→ **INSTRUCTIONS TO FOLLOW**: The full listing should be set down exactly as it reads.
*** Block opens ***
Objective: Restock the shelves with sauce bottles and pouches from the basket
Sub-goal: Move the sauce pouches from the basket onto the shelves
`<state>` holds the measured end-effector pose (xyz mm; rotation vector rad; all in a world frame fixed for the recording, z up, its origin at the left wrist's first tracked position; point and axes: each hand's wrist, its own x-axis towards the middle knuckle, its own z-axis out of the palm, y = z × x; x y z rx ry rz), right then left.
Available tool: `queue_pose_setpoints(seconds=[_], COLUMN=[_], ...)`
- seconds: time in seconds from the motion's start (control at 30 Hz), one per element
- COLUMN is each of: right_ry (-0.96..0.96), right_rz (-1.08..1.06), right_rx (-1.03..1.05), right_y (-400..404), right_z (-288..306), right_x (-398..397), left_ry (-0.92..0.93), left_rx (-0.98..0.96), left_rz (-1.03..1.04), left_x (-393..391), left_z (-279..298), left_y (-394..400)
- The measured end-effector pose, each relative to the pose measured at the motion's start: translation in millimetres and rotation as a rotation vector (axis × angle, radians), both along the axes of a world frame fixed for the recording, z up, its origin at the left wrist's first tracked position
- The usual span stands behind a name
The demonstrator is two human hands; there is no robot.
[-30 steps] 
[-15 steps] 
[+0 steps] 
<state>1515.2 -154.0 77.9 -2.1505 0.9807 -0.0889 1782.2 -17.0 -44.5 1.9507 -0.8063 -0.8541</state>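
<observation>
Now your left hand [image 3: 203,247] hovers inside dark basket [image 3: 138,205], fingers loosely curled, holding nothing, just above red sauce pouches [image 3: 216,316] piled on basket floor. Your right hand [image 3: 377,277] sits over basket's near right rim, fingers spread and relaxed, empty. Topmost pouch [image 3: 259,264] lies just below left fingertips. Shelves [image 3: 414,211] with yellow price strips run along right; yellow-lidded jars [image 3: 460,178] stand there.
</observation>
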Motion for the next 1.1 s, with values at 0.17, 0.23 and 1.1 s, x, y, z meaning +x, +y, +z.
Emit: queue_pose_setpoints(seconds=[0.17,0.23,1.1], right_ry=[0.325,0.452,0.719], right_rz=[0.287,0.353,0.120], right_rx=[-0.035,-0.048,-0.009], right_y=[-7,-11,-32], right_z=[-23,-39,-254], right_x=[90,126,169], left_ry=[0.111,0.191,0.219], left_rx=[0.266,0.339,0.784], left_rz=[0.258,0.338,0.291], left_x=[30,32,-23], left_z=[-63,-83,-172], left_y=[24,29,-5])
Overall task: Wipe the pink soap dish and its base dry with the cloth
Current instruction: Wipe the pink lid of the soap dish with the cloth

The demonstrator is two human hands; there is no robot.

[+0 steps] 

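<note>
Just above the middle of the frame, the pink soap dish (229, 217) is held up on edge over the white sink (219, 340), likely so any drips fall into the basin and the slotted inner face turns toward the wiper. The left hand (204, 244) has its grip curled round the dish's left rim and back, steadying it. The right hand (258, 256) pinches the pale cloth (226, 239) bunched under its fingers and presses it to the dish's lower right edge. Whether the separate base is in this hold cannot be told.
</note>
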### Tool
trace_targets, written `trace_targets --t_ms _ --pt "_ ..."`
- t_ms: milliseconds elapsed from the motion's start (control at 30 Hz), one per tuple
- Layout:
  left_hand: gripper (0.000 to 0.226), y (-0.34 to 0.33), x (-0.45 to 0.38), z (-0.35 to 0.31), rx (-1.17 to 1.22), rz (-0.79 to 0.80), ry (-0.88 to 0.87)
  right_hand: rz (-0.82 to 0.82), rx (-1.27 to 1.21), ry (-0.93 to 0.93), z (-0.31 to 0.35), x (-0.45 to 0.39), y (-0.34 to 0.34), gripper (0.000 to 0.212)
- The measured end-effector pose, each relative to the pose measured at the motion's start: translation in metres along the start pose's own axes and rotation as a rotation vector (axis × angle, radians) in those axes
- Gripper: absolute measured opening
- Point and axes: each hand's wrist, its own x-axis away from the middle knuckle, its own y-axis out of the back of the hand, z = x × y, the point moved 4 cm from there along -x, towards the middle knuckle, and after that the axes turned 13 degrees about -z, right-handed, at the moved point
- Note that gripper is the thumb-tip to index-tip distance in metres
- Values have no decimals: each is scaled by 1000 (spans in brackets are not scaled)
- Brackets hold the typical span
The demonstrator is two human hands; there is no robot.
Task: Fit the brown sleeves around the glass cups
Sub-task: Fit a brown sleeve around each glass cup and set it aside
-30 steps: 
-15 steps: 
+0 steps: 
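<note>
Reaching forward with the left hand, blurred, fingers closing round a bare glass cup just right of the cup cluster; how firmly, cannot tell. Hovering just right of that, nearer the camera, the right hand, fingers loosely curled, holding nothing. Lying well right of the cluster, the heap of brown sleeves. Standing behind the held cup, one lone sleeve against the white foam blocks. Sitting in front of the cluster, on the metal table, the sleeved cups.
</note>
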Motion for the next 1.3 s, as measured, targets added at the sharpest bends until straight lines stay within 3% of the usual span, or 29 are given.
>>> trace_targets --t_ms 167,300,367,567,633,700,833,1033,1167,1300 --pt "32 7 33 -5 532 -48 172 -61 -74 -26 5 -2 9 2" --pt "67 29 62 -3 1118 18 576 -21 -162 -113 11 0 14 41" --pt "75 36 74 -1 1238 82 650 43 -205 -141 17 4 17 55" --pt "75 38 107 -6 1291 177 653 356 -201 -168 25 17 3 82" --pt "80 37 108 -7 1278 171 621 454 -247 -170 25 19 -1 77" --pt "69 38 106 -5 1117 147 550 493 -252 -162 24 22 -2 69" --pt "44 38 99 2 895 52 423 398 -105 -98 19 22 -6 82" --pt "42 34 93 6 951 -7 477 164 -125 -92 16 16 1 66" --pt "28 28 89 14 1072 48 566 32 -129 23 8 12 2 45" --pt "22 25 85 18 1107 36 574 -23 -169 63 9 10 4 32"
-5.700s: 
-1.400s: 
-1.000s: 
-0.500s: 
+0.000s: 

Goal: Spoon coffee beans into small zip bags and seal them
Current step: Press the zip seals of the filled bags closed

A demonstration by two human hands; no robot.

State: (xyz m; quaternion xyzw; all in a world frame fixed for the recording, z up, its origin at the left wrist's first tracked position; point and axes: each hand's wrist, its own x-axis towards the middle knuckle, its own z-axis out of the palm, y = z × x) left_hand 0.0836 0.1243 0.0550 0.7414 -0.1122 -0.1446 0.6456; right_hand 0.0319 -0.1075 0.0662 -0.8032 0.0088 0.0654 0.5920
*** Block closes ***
→ **ANSWER TO THIS EXERCISE**:
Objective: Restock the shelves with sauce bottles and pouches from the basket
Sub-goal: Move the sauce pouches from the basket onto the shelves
`<state>` holds the measured end-effector pose (xyz mm; rotation vector rad; all in a world frame fixed for the recording, z up, its origin at the left wrist's first tracked position; point and axes: each hand's wrist, its own x-axis towards the middle knuckle, its own z-axis out of the palm, y = z × x; x y z rx ry rz), right then left.
Available tool: `queue_pose_setpoints(seconds=[_], COLUMN=[_], ...)`
- seconds: time in seconds from the motion's start (control at 30 Hz), one per element
- COLUMN is each of: right_ry (-0.96..0.96), right_rz (-1.08..1.06), right_rx (-1.03..1.05), right_y (-400..404), right_z (-288..306), right_x (-398..397), left_ry (-0.92..0.93), left_rx (-0.98..0.96), left_rz (-1.03..1.04), left_x (-393..391), left_z (-279..298), left_y (-394..400)
- The measured end-effector pose, each relative to the pose measured at the motion's start: translation in millimetres and rotation as a rotation vector (axis × angle, radians), both along the axes of a world frame fixed for the recording, z up, its origin at the left wrist's first tracked position
- The usual span stands behind a name
The demonstrator is two human hands; there is no robot.
[-30 steps] 
[-15 steps] 
[+0 steps] 
<state>1515.2 -154.0 77.9 -2.1505 0.9807 -0.0889 1782.2 -17.0 -44.5 1.9507 -0.8063 -0.8541</state>
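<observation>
Now your left hand [image 3: 203,247] hovers inside dark basket [image 3: 138,205], fingers loosely curled, holding nothing, just above red sauce pouches [image 3: 216,316] piled on basket floor. Your right hand [image 3: 377,277] sits over basket's near right rim, fingers spread and relaxed, empty. Topmost pouch [image 3: 259,264] lies just below left fingertips. Shelves [image 3: 414,211] with yellow price strips run along right; yellow-lidded jars [image 3: 460,178] stand there.
</observation>
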Motion for the next 1.1 s, with values at 0.17, 0.23 and 1.1 s, x, y, z meaning +x, +y, +z.
Emit: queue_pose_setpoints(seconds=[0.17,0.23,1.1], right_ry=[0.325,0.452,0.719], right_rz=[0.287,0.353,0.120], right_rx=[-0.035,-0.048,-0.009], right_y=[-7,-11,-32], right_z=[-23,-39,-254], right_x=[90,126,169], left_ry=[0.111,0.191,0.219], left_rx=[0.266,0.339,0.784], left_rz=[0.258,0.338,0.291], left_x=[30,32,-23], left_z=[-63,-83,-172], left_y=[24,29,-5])
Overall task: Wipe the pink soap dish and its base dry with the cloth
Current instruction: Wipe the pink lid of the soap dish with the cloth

The demonstrator is two human hands; there is no robot.

[+0 steps] 

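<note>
Just above the middle of the frame, the pink soap dish (229, 217) is held up on edge over the white sink (219, 340), likely so any drips fall into the basin and the slotted inner face turns toward the wiper. The left hand (204, 244) has its grip curled round the dish's left rim and back, steadying it. The right hand (258, 256) pinches the pale cloth (226, 239) bunched under its fingers and presses it to the dish's lower right edge. Whether the separate base is in this hold cannot be told.
</note>
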### Tool
trace_targets, written `trace_targets --t_ms _ --pt "_ ..."`
- t_ms: milliseconds elapsed from the motion's start (control at 30 Hz), one per tuple
- Layout:
  left_hand: gripper (0.000 to 0.226), y (-0.34 to 0.33), x (-0.45 to 0.38), z (-0.35 to 0.31), rx (-1.17 to 1.22), rz (-0.79 to 0.80), ry (-0.88 to 0.87)
  right_hand: rz (-0.82 to 0.82), rx (-1.27 to 1.21), ry (-0.93 to 0.93), z (-0.31 to 0.35), x (-0.45 to 0.39), y (-0.34 to 0.34), gripper (0.000 to 0.212)
- The measured end-effector pose, each relative to the pose measured at the motion's start: translation in metres along the start pose's own axes and rotation as a rotation vector (axis × angle, radians) in those axes
- Gripper: absolute measured opening
- Point and axes: each hand's wrist, its own x-axis away from the middle knuckle, its own y-axis out of the back of the hand, z = x × y, the point moved 4 cm from there along -x, towards the middle knuckle, and after that the axes turned 13 degrees about -z, right-handed, at the moved point
- Note that gripper is the thumb-tip to index-tip distance in metres
- Values have no decimals: each is scaled by 1000 (spans in brackets are not scaled)
- Brackets hold the typical span
The demonstrator is two human hands; there is no robot.
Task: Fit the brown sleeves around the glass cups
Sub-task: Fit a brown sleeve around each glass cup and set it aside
-30 steps: 
-15 steps: 
+0 steps: 
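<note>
Reaching forward with the left hand, blurred, fingers closing round a bare glass cup just right of the cup cluster; how firmly, cannot tell. Hovering just right of that, nearer the camera, the right hand, fingers loosely curled, holding nothing. Lying well right of the cluster, the heap of brown sleeves. Standing behind the held cup, one lone sleeve against the white foam blocks. Sitting in front of the cluster, on the metal table, the sleeved cups.
</note>
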Motion for the next 1.3 s, as measured, targets added at the sharpest bends until straight lines stay within 3% of the usual span, or 29 are given.
>>> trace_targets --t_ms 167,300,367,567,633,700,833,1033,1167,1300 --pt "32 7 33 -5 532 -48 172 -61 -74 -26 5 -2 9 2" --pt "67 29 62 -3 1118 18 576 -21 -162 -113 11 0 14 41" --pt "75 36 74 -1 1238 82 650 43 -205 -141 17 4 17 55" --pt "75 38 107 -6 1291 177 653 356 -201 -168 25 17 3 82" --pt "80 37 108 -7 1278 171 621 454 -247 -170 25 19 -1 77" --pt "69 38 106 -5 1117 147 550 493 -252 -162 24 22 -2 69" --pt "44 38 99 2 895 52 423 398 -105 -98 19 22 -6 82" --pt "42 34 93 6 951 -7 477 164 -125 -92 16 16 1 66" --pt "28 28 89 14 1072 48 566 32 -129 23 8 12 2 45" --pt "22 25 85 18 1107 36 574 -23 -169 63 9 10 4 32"
-5.700s: 
-1.400s: 
-1.000s: 
-0.500s: 
+0.000s: 

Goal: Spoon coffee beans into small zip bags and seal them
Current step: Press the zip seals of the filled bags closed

A demonstration by two human hands; no robot.

State: (xyz m; quaternion xyzw; all in a world frame fixed for the recording, z up, its origin at the left wrist's first tracked position; point and axes: each hand's wrist, its own x-axis towards the middle knuckle, its own z-axis out of the palm, y = z × x) left_hand 0.0836 0.1243 0.0550 0.7414 -0.1122 -0.1446 0.6456; right_hand 0.0319 -0.1075 0.0662 -0.8032 0.0088 0.0654 0.5920

No other output belongs to this answer.